What is required: Go through the material and pull out every line with the string "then" in it.

Data block:
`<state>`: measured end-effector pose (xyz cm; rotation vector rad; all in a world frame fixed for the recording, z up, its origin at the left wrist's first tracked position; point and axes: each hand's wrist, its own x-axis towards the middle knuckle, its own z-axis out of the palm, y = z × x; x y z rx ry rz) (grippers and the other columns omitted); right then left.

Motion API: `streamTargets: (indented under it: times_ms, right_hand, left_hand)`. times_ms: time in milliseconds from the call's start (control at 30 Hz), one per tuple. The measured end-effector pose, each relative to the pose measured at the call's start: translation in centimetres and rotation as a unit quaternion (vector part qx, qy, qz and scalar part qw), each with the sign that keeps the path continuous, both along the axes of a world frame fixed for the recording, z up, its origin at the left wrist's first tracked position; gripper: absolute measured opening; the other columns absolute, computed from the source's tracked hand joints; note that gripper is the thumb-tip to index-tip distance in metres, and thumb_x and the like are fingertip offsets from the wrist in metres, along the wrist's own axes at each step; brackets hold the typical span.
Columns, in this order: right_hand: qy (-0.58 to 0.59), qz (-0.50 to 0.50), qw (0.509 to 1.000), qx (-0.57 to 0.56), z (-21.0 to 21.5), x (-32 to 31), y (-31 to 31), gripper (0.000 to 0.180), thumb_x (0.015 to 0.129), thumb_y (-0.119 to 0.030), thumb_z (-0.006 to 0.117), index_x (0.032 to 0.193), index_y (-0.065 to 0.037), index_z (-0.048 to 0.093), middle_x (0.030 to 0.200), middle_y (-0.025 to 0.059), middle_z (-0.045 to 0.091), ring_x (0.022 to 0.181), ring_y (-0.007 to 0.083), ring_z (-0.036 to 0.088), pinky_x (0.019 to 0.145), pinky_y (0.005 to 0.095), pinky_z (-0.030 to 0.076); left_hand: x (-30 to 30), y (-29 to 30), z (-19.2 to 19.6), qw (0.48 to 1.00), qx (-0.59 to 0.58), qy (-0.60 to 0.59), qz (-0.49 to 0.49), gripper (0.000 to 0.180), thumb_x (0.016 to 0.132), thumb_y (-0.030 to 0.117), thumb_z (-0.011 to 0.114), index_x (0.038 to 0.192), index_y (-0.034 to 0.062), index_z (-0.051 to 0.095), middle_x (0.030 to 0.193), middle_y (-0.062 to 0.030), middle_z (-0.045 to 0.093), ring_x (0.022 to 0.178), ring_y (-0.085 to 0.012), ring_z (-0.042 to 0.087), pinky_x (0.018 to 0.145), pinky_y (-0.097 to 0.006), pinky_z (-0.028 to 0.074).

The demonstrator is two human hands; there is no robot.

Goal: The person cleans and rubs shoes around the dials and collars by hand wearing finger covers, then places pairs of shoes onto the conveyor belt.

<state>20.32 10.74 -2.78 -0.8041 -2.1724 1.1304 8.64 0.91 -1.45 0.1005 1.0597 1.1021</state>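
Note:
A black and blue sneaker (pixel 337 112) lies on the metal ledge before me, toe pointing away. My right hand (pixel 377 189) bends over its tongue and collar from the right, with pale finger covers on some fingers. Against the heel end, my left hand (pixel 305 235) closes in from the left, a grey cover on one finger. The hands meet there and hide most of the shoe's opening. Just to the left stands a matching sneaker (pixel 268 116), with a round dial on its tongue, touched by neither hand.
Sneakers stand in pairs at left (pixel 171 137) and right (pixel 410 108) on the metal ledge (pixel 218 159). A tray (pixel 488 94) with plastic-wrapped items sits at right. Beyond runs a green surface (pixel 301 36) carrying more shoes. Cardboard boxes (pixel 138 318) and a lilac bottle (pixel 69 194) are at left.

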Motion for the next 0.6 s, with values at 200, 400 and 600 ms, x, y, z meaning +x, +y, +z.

Result for this exercise:
`<state>`: measured end-effector pose (xyz cm; rotation vector rad; all in a world frame fixed for the recording, z up, its origin at the left wrist's first tracked position; point and axes: each hand's wrist, its own x-axis towards the middle knuckle, its own z-axis out of the palm, y = z × x; x y z rx ry rz) (grippers and the other columns omitted); right then left.
Goal: The person cleans and rubs shoes around the dials and collars by hand wearing finger covers, then places pairs of shoes onto the conveyor belt.

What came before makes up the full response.